Given data Start Marker

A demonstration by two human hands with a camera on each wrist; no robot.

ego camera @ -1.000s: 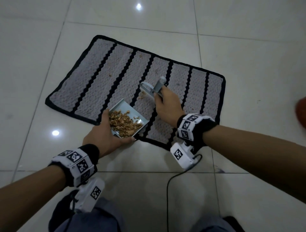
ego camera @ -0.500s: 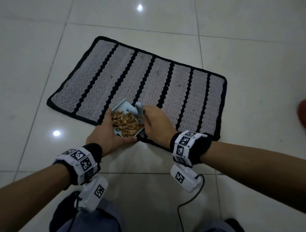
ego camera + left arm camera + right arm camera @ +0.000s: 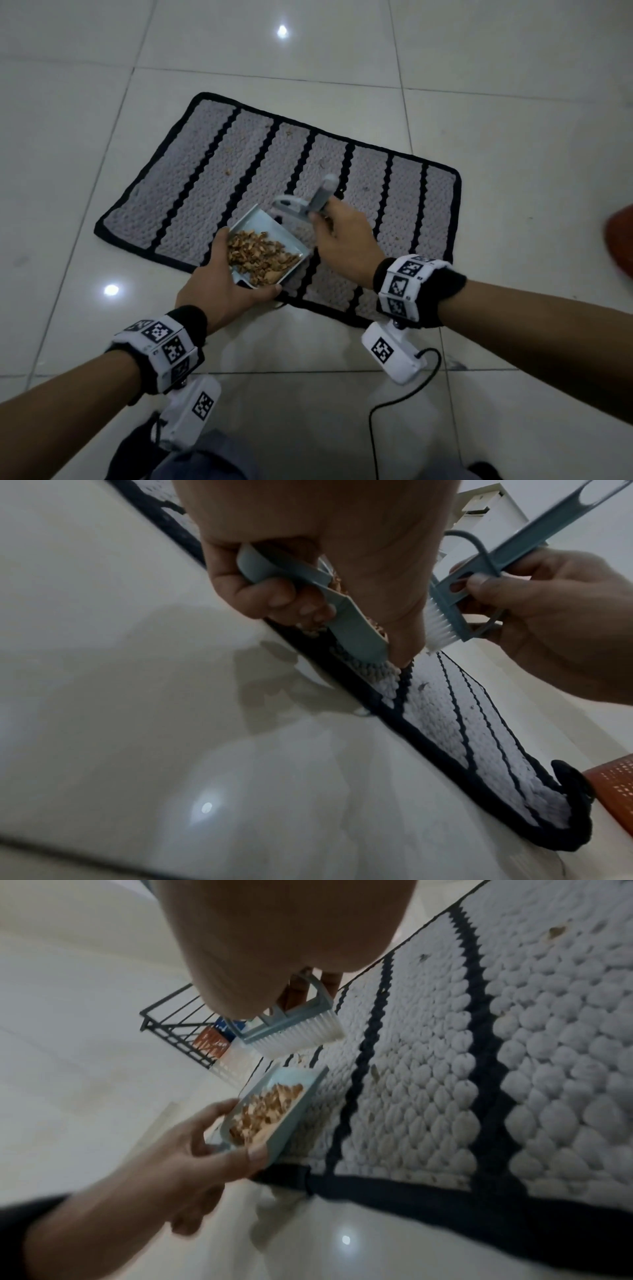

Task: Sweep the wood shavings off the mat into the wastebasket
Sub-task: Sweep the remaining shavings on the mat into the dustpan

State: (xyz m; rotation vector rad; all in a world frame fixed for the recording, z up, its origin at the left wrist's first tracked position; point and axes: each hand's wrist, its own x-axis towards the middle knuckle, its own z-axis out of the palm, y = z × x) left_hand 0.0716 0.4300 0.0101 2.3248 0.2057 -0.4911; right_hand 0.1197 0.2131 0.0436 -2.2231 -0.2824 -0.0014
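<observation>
Lying heaped in the dustpan (image 3: 270, 240), the shavings (image 3: 259, 257) fill its rear half, brown against the pale blue tray. A few loose flecks (image 3: 226, 171) are scattered over the grey bands of the mat (image 3: 205, 178), which is striped with black and edged in black, spread on the white tiled floor (image 3: 85, 102). The dustpan sits tilted at the mat's near edge, its open lip toward the far side of the mat. The left hand (image 3: 219, 291) grips the pan from behind, thumb along its near right corner and fingers curled round the handle underneath, as the left wrist view shows. Just beyond the pan's lip the brush (image 3: 301, 205) is held above the mat, white bristles (image 3: 301, 1034) pointing down and just clear of the weave. The right hand (image 3: 346, 240) clasps the brush by its blue handle, fingers wrapped round it and thumb pressed on the side. At the right edge of the head view an orange basket (image 3: 621, 240) stands on the floor, well apart from the pan; in the left wrist view its perforated wall sits just beside the mat's curled far corner. A black cable (image 3: 404, 394) trails across the tiles near the person's right wrist.
</observation>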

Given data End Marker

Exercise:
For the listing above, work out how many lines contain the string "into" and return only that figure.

Solution to this exercise:
2